## Exercise details
Your reply should consist of the listing, copied exactly.

## Information supplied

- - - - - - -

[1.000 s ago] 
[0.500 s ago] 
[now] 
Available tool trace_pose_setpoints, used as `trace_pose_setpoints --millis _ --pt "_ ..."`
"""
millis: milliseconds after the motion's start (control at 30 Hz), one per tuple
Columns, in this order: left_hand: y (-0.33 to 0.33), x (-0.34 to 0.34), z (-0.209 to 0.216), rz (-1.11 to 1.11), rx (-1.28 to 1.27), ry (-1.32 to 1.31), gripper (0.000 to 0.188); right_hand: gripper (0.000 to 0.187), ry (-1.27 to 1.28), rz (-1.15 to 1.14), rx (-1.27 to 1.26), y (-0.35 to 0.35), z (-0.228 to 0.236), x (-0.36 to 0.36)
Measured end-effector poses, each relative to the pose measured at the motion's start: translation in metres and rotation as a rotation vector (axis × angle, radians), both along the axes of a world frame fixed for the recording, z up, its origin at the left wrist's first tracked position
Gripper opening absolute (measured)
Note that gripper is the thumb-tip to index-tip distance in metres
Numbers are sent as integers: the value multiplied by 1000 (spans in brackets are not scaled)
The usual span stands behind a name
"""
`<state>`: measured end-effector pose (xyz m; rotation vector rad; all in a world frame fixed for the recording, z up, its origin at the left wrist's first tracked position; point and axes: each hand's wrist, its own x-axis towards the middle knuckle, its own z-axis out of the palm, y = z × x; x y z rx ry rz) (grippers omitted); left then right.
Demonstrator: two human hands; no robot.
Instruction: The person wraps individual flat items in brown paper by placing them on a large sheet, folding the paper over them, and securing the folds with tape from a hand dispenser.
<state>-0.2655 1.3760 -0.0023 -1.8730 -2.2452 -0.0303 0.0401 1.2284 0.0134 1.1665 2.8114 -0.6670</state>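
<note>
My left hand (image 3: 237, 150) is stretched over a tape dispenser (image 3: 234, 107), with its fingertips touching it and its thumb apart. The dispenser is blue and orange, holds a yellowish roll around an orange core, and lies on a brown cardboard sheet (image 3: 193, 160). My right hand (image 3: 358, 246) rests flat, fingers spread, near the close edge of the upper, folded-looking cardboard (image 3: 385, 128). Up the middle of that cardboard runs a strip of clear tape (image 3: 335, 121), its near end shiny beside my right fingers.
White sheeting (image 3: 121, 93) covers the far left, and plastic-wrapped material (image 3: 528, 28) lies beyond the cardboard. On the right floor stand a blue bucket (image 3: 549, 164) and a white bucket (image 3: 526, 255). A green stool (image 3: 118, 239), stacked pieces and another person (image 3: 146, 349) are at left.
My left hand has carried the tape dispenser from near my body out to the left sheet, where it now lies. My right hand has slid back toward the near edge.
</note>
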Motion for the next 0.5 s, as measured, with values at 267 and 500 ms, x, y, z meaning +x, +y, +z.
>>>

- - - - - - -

## Exercise solution
[1.000 s ago] 
[0.500 s ago] 
[now] 
Available tool trace_pose_setpoints, used as `trace_pose_setpoints --millis _ --pt "_ ..."`
"""
millis: milliseconds after the motion's start (control at 30 Hz), one per tuple
Columns, in this order: left_hand: y (-0.33 to 0.33), x (-0.34 to 0.34), z (-0.209 to 0.216), rz (-1.11 to 1.11), rx (-1.28 to 1.27), ry (-1.32 to 1.31), gripper (0.000 to 0.188); right_hand: gripper (0.000 to 0.187), ry (-1.27 to 1.28), rz (-1.15 to 1.14), rx (-1.27 to 1.26), y (-0.35 to 0.35), z (-0.228 to 0.236), x (-0.36 to 0.36)
Measured end-effector poses, each relative to the pose measured at the motion's start: translation in metres and rotation as a rotation vector (axis × angle, radians), both along the axes of a world frame fixed for the recording, z up, its origin at the left wrist's first tracked position
Gripper opening absolute (measured)
Note that gripper is the thumb-tip to index-tip distance in metres
Numbers are sent as integers: the value multiplied by 1000 (spans in brackets are not scaled)
The usual span stands behind a name
"""
`<state>`: measured end-effector pose (xyz m; rotation vector rad; all in a world frame fixed for the recording, z up, its origin at the left wrist's first tracked position; point and axes: each hand's wrist, its own x-axis towards the middle knuckle, its own z-axis out of the palm, y = z × x; x y z rx ry rz) (grippers omitted); left then right.
Demonstrator: two human hands; no robot.
Instruction: The person wraps individual flat items in brown paper by placing them on a large sheet, folding the paper over them, and securing the folds with tape from a hand dispenser.
<state>-0.2655 1.3760 -0.0023 -1.8730 -2.2452 -0.0303 0.0401 1.2284 0.0134 1.1665 2.8114 -0.6670</state>
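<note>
My left hand (image 3: 237, 150) is stretched over a tape dispenser (image 3: 234, 107), with its fingertips touching it and its thumb apart. The dispenser is blue and orange, holds a yellowish roll around an orange core, and lies on a brown cardboard sheet (image 3: 193, 160). My right hand (image 3: 358, 246) rests flat, fingers spread, near the close edge of the upper, folded-looking cardboard (image 3: 385, 128). Up the middle of that cardboard runs a strip of clear tape (image 3: 335, 121), its near end shiny beside my right fingers.
White sheeting (image 3: 121, 93) covers the far left, and plastic-wrapped material (image 3: 528, 28) lies beyond the cardboard. On the right floor stand a blue bucket (image 3: 549, 164) and a white bucket (image 3: 526, 255). A green stool (image 3: 118, 239), stacked pieces and another person (image 3: 146, 349) are at left.
My left hand has carried the tape dispenser from near my body out to the left sheet, where it now lies. My right hand has slid back toward the near edge.
</note>
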Motion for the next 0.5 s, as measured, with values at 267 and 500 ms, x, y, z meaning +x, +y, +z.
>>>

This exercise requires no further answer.